In the Democratic-controlled House, three committees working on the same legislation plan to release a detailed draft outline later this week. Representative Charles Rangel of New York, chairman of the House Ways and Means Committee, said his panel may release an outline of health policy changes first, followed days later with the details of the necessary tax increases and spending cuts.

Rangel said he wants the more popular aspects of the health-care overhaul, such as expanding coverage to the uninsured, before spelling out the way to pay for the changes that will cause “heartburn” for many lawmakers.

Employer Benefits

One issue is taxing employer-provided health benefits, which Obama opposed during his presidential campaign. In an interview yesterday with Bloomberg News, Obama said he wouldn’t rule out such a proposal.

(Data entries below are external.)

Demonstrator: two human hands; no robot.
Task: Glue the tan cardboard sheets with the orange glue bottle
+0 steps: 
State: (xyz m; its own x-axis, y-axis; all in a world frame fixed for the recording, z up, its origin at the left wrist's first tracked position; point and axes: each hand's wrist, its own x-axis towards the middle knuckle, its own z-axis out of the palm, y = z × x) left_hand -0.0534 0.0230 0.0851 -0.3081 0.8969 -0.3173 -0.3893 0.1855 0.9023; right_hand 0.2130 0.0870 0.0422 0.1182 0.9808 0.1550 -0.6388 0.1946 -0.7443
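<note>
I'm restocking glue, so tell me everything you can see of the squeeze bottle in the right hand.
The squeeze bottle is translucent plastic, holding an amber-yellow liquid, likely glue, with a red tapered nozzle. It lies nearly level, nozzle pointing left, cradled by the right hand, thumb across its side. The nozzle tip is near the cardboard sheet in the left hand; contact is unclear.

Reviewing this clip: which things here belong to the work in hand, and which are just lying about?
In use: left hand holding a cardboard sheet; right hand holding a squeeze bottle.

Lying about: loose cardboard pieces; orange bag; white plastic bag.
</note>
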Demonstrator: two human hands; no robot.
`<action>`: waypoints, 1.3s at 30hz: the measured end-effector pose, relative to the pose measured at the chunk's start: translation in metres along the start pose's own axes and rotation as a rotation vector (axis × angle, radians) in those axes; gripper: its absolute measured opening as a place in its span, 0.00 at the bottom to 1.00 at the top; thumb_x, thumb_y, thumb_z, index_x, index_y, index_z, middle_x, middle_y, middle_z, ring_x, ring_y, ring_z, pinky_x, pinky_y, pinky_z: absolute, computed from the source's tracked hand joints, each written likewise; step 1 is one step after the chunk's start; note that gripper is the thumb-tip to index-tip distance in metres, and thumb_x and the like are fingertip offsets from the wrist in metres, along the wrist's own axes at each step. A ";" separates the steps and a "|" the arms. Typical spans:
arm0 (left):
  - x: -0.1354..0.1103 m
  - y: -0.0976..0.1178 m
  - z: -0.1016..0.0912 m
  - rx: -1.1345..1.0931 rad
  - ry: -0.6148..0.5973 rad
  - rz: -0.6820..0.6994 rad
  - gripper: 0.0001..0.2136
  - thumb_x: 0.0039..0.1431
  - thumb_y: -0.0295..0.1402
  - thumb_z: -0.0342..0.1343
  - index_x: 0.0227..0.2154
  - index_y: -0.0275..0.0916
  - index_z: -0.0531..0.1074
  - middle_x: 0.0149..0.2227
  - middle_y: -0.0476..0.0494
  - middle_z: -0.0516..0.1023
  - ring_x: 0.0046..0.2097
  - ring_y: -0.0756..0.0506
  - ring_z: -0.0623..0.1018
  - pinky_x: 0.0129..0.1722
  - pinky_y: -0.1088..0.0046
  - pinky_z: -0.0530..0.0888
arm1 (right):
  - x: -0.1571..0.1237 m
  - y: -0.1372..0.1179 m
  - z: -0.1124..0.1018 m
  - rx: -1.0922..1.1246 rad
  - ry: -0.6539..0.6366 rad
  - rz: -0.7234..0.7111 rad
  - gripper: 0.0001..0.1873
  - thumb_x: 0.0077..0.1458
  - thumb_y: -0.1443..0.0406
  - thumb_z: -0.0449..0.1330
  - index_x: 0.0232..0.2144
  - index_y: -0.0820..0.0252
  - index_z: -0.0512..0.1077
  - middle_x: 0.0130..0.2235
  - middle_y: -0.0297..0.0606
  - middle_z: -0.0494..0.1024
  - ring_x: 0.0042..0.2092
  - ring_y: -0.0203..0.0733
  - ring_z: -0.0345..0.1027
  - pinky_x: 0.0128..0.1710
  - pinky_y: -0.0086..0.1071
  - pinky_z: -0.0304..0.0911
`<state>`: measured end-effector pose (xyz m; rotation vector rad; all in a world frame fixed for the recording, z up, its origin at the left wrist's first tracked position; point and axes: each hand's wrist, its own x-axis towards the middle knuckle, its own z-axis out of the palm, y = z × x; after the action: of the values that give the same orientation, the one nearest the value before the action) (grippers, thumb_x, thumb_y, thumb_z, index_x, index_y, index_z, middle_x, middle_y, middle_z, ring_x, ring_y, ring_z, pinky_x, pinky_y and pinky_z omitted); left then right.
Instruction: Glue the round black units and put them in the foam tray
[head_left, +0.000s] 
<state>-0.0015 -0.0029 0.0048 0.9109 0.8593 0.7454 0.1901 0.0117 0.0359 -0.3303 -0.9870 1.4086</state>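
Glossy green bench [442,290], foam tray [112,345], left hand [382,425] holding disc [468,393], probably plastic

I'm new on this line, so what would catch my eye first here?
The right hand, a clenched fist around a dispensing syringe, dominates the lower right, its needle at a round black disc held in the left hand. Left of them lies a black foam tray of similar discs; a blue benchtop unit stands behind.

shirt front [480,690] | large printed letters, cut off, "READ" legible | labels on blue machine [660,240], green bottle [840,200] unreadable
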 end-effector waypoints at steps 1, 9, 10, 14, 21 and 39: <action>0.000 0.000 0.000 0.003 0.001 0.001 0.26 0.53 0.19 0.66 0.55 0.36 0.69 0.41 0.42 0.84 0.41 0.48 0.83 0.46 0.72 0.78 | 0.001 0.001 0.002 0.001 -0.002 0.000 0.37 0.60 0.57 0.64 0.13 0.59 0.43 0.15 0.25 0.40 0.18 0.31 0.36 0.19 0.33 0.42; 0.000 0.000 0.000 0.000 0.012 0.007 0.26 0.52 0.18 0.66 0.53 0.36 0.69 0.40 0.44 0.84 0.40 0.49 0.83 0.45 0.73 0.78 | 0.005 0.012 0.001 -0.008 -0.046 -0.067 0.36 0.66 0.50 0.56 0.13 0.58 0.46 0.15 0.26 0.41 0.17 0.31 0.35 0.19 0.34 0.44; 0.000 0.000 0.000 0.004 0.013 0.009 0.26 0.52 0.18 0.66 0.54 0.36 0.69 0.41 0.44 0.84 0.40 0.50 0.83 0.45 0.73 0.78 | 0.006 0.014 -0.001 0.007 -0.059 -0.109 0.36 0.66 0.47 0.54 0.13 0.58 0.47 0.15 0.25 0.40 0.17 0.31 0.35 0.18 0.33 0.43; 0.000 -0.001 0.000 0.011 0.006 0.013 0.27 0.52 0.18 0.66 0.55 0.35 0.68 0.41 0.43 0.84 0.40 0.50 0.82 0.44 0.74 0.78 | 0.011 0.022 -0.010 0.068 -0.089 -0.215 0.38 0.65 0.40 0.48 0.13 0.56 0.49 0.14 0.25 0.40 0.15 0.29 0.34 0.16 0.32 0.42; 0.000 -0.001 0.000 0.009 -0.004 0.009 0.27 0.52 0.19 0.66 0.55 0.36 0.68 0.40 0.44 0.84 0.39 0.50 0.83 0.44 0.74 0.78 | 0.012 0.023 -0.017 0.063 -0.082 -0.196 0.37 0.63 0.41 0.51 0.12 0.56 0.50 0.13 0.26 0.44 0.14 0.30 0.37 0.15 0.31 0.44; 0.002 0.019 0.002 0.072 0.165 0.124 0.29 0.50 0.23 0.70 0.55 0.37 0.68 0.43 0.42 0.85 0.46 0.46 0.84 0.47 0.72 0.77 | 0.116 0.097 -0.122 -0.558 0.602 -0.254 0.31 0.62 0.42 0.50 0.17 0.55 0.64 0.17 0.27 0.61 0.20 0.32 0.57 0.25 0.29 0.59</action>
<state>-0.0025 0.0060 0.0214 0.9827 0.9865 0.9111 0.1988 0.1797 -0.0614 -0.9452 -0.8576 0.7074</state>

“I don’t want to predetermine the best way to do this,” he said. “I’ve already put forward what I think is the best way. Let me see what comes out of the Hill and we’ll have that debate then.”

Rangel’s panel and the other two House committees - Energy and Commerce and Education and Labor -- may hold hearings next week before the July break, said Nadeam Elshami, a spokesman for House Speaker Nancy Pelosi.

All three panels would then work to approve the legislation in July and the full House would take it up by month’s end.

The Democratic leadership in both chambers plan to use the summer recess and early fall to put together one package that can pass the Senate and House and go to the president.

“The president wants a bill by Oct. 15,” Baucus said in an interview yesterday. “He’ll get it.”